Your objective.
An exact repetition of the records is required. Leave nothing out.

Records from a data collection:
__________
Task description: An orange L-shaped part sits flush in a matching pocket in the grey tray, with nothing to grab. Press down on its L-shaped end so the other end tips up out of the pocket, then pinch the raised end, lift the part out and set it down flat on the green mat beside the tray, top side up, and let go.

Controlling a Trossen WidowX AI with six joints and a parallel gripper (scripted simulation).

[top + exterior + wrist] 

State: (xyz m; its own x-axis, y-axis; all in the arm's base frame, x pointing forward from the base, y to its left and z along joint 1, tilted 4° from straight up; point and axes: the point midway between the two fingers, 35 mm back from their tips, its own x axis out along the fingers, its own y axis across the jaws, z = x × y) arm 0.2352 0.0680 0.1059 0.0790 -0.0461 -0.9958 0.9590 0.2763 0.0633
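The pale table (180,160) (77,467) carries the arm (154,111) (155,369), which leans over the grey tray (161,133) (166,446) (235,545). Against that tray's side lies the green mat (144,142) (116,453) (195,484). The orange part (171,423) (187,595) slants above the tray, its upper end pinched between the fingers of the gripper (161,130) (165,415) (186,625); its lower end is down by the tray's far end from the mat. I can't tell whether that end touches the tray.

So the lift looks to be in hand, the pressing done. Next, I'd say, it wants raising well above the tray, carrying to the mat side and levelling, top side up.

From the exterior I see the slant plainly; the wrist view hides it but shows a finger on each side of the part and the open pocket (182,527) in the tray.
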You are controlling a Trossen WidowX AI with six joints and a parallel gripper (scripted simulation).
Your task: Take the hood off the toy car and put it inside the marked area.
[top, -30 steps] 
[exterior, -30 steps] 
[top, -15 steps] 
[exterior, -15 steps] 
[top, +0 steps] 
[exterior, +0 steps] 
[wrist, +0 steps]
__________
Response to the exercise.
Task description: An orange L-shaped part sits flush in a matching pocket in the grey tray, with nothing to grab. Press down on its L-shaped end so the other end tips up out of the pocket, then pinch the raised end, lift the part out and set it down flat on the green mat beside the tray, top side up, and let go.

Controlling a Trossen WidowX AI with six joints and a parallel gripper (scripted simulation).

[top + exterior + wrist] 

State: (xyz m; its own x-axis, y-axis; all in the arm's base frame, x pointing forward from the base, y to its left and z along joint 1, tilted 4° from straight up; point and axes: the point midway between the two fingers, 35 mm back from their tips, its own x axis out along the fingers, its own y axis across the jaws, z = x × y) arm 0.2352 0.0680 0.1059 0.0790 -0.0461 -0.9958 0.9590 0.2763 0.0633
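The pale table (180,160) (77,467) carries the arm (154,111) (155,369), which leans over the grey tray (161,133) (166,446) (235,545). Against that tray's side lies the green mat (144,142) (116,453) (195,484). The orange part (171,423) (187,595) slants above the tray, its upper end pinched between the fingers of the gripper (161,130) (165,415) (186,625); its lower end is down by the tray's far end from the mat. I can't tell whether that end touches the tray.

So the lift looks to be in hand, the pressing done. Next, I'd say, it wants raising well above the tray, carrying to the mat side and levelling, top side up.

From the exterior I see the slant plainly; the wrist view hides it but shows a finger on each side of the part and the open pocket (182,527) in the tray.
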You are controlling a Trossen WidowX AI with six joints and a parallel gripper (scripted simulation).
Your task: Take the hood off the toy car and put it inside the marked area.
[top, -30 steps] 
[exterior, -30 steps] 
[top, -15 steps] 
[exterior, -15 steps] 
[top, +0 steps] 
[exterior, +0 steps] 
[wrist, +0 steps]

The exercise was answered in full.